Exercise:
Search the material below for the string "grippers" and list each line that holds it.

Stored data:
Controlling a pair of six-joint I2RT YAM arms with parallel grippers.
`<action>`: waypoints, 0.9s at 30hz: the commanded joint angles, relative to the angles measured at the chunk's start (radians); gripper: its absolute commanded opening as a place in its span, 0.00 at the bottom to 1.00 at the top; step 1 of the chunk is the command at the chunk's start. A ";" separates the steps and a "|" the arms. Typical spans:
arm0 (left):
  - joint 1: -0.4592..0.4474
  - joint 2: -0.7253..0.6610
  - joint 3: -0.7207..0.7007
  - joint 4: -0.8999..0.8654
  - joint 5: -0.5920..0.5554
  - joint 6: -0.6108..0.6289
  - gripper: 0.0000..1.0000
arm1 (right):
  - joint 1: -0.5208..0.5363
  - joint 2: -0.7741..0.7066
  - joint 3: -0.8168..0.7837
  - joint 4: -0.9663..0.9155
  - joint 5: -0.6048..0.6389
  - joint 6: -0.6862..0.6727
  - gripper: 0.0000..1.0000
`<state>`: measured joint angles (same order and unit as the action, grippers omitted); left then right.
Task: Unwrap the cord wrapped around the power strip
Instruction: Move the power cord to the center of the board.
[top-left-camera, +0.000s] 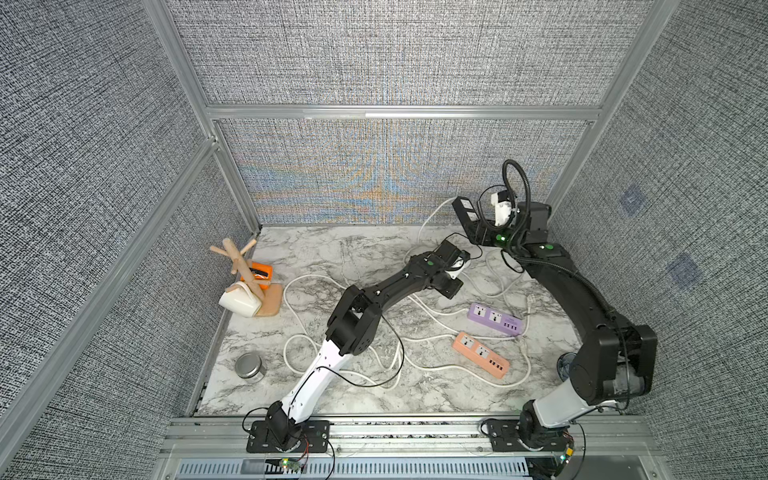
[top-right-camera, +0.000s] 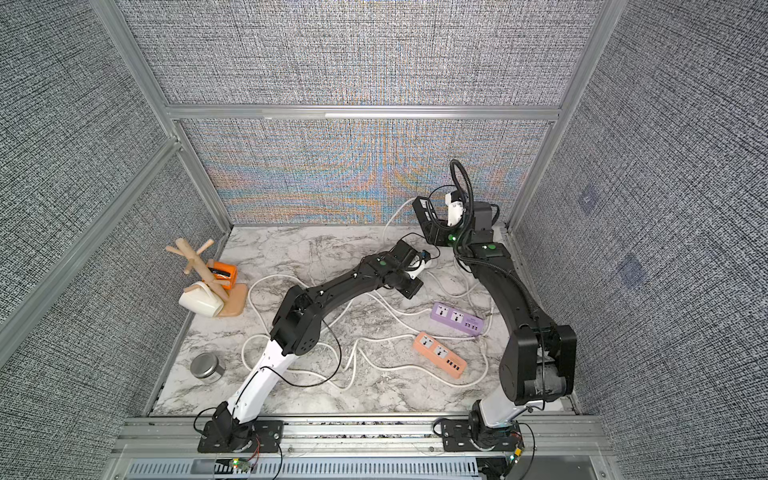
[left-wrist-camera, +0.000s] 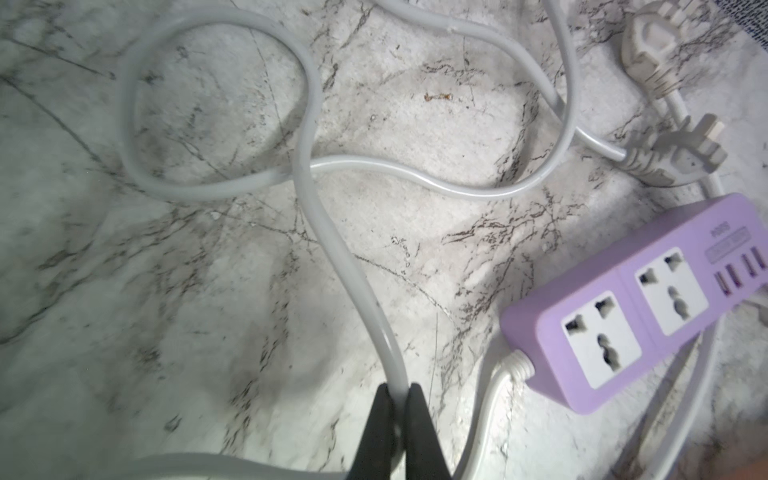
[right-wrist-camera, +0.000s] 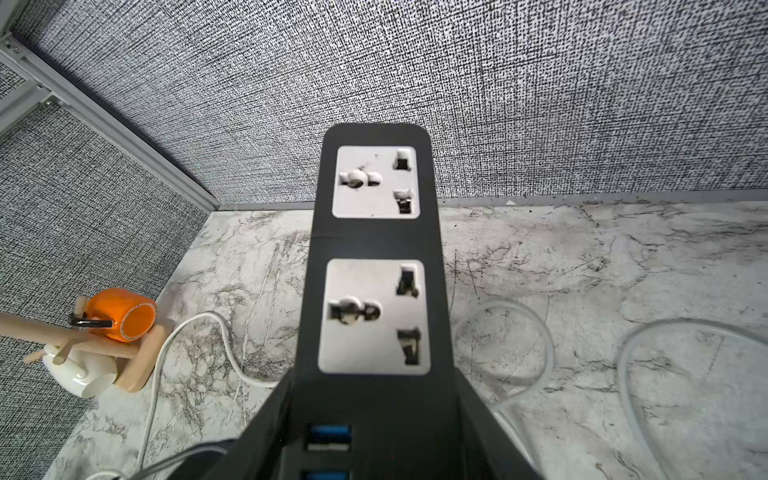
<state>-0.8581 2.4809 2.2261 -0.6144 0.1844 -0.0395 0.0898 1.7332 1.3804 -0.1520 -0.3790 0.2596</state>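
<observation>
At the near edge of the marble table (top-left-camera: 232, 399), on the left, stands a tin (top-left-camera: 250, 365). Farther in on the right, a peach power strip (top-left-camera: 480, 354) and a purple power strip (top-left-camera: 494, 319) lie flat, side by side. Just beyond the purple one is the left gripper (left-wrist-camera: 398, 388), its two dark fingers pinched tight on a white cord (left-wrist-camera: 328, 232) that runs away from them into a loop on the table. Over at the far left, a wooden mug rack (top-left-camera: 245, 270) carries a white mug (top-left-camera: 240, 301) and an orange mug (top-left-camera: 257, 272).

At the far right corner, the right gripper (right-wrist-camera: 372, 376) clamps the black power strip (top-left-camera: 465, 208) by its USB end and holds it clear of the table. The strip's long axis runs straight out from the wrist, tilted upward, sockets facing up, and the free end points at the back wall (top-left-camera: 395, 166). A white lead (top-left-camera: 420, 235) drops from that far end to the table. Whether it is the cord the left gripper holds cannot be told.
</observation>
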 joint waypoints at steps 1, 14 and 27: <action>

Exercise response:
Controlling a pair of six-joint I2RT YAM arms with parallel grippers.
`<state>`: measured joint angles (same order and unit as the action, grippers omitted); left then right.

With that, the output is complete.